Shallow lakes can provide useful GPR windows for imaging sub-lake records of local deglaciation. Here we report on ≈17 km of 50, 100, and 200 MHz GPR transects and 3D visualizations beneath Andover Lake, a 63 ha dammed (1927) water body in Eastern CT. Radar interpretations are constrained by 11 percussion and 8 vibracore, soundings, and bedrock outcrop. Four sub-lake radar facies occur: (R1) strong paired reflectors indicative of bedrock; (R2) largely opaque, irregular reflectors associated with boulder-rich till; (R3) low amplitude, laterally continuous, and layered soft sediment (gyttja) that drape other facies; and (R4) variably transparent, channeled, or laterally continuous reflectors associated with stratified sand/gravel/cobble deposits. 3D radar for a 50 x 80 m area in a bay and a 27 x 46 m area at a beach resolve architecture of R4 deposits in the southern end of the lake. Bay radar reveals 3-5 m of wavy to chaotic reflectors with numerous point reflectors likely caused by cobbles (in vibracores) and/or boulders visible on the lake bed.

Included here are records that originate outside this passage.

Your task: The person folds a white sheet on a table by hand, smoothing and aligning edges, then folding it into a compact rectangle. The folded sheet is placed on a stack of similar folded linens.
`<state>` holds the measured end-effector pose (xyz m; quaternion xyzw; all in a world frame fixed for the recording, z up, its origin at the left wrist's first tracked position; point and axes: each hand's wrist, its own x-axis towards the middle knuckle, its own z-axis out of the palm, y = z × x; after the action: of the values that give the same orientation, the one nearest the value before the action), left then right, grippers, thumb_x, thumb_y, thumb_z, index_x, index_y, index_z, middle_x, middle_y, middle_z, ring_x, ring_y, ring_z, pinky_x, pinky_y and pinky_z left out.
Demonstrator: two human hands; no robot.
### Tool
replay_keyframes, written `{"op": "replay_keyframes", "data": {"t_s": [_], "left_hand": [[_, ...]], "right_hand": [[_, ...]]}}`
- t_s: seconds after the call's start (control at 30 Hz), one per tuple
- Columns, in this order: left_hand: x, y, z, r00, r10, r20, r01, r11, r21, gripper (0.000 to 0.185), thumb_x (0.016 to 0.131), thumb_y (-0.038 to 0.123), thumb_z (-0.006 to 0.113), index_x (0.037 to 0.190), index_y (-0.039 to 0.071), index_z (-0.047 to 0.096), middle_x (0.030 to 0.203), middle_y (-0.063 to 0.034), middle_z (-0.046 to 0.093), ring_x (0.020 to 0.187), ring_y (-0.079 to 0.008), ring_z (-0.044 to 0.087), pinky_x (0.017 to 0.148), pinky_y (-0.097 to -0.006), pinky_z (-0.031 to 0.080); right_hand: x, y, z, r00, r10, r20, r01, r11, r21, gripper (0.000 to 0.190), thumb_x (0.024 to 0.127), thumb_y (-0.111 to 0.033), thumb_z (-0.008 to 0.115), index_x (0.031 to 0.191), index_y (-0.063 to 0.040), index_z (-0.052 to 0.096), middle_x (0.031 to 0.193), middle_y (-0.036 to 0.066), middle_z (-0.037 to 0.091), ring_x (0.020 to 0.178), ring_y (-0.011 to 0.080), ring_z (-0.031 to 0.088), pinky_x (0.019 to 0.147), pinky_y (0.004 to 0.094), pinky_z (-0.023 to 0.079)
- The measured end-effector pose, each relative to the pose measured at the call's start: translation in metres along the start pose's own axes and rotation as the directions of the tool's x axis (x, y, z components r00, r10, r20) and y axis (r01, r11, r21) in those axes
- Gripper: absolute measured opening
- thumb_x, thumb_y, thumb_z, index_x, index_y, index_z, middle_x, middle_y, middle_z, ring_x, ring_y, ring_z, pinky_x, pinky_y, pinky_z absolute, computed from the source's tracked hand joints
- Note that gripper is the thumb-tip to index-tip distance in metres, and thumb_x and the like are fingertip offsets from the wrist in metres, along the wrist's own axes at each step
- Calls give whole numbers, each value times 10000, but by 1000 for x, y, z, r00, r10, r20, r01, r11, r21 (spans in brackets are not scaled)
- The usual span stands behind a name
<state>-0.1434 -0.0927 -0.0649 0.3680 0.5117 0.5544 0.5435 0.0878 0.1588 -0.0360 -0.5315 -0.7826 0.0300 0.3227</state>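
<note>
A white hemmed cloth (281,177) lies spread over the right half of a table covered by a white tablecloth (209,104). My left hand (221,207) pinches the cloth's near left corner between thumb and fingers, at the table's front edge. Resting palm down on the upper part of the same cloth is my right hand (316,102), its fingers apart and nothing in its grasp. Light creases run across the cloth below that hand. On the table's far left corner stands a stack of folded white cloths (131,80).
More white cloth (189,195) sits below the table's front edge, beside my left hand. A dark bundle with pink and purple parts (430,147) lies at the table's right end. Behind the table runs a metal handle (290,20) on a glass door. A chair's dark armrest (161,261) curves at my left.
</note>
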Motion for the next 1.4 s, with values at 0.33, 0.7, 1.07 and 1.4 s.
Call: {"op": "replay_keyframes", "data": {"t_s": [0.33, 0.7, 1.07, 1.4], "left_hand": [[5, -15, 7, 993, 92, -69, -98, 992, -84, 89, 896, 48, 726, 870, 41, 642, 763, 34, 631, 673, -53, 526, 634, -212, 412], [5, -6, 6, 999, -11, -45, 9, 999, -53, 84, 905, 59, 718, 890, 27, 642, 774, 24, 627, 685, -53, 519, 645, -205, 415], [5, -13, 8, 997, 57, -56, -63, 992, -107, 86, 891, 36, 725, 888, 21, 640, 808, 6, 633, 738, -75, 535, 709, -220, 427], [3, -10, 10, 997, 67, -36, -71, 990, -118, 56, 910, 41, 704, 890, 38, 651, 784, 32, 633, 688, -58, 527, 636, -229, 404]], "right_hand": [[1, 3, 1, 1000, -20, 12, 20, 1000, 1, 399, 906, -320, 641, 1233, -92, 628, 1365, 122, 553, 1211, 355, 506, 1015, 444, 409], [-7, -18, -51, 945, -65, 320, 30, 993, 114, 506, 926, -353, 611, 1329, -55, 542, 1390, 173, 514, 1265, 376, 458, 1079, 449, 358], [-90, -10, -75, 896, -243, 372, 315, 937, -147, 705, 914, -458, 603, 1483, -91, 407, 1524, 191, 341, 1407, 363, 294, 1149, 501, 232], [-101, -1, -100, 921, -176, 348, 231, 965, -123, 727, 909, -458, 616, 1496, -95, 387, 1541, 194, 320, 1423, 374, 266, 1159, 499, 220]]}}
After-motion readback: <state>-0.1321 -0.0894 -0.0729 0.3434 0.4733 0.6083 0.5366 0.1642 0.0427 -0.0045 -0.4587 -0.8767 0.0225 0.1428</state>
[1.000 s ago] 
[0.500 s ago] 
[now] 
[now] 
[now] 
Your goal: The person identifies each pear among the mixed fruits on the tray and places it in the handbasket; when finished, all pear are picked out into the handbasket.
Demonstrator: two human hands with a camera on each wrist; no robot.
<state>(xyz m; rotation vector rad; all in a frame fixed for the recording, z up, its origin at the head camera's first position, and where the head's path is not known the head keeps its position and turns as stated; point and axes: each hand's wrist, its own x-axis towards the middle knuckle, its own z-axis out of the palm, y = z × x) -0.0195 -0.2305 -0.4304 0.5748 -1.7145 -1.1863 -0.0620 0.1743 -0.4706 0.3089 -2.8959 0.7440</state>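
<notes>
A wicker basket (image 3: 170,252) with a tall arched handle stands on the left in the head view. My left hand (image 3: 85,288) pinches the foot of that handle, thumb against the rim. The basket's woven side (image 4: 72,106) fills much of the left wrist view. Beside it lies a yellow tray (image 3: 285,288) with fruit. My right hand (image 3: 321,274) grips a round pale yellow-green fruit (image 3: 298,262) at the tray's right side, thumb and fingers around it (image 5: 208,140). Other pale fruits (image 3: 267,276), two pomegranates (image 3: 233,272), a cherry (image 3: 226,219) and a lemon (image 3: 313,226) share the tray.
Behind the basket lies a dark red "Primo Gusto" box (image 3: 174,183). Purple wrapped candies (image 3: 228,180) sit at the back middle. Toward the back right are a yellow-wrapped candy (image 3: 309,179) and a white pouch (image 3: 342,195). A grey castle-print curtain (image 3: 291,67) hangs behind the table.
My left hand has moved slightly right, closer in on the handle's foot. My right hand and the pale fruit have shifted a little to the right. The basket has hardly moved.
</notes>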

In contrast, 3D radar from the beach identify 9 m of stratified fine sand (R4) above bedrock. Subfacies ≈1.5 to 3 m thick have parallel and laterally continuous to chaotic and channelized reflectors. Vibracore reveal rhythmically bedded silt and fine sands with crossbeds, ripples and silt caps all indicative of rapid deltaic sedimentation in standing water.

Importantly, thick sandy facies (R4) are only present in the SE end of the lake, whereas boulder-till facies (R2) dominate the NW. The abrupt R2-R4 boundary identifies the edge of a previously north-draining, ice-dammed pond. This boundary together with positions of nearby published ice margins and 1m2 bare earth LIDAR topography suggests that ice retreated across Andover Lake ponded water enabling deltaic deposition at the beach. Meltwater from this ice-dammed pond initially drained northward over a bedrock sill, contributing to the formation of a mapped gravel delta in nearby Hop River valley. As ice retreated out of the Andover Lake basin runoff shifted to the present lake’s outlet channel draining the ice pond. 14-C dates for peat recovered immediately above ice-dammed deltaic deposits at the beach indicate that vegetation colonized the drained lake bed by 12,130-11,929 calendar years BC at the latest.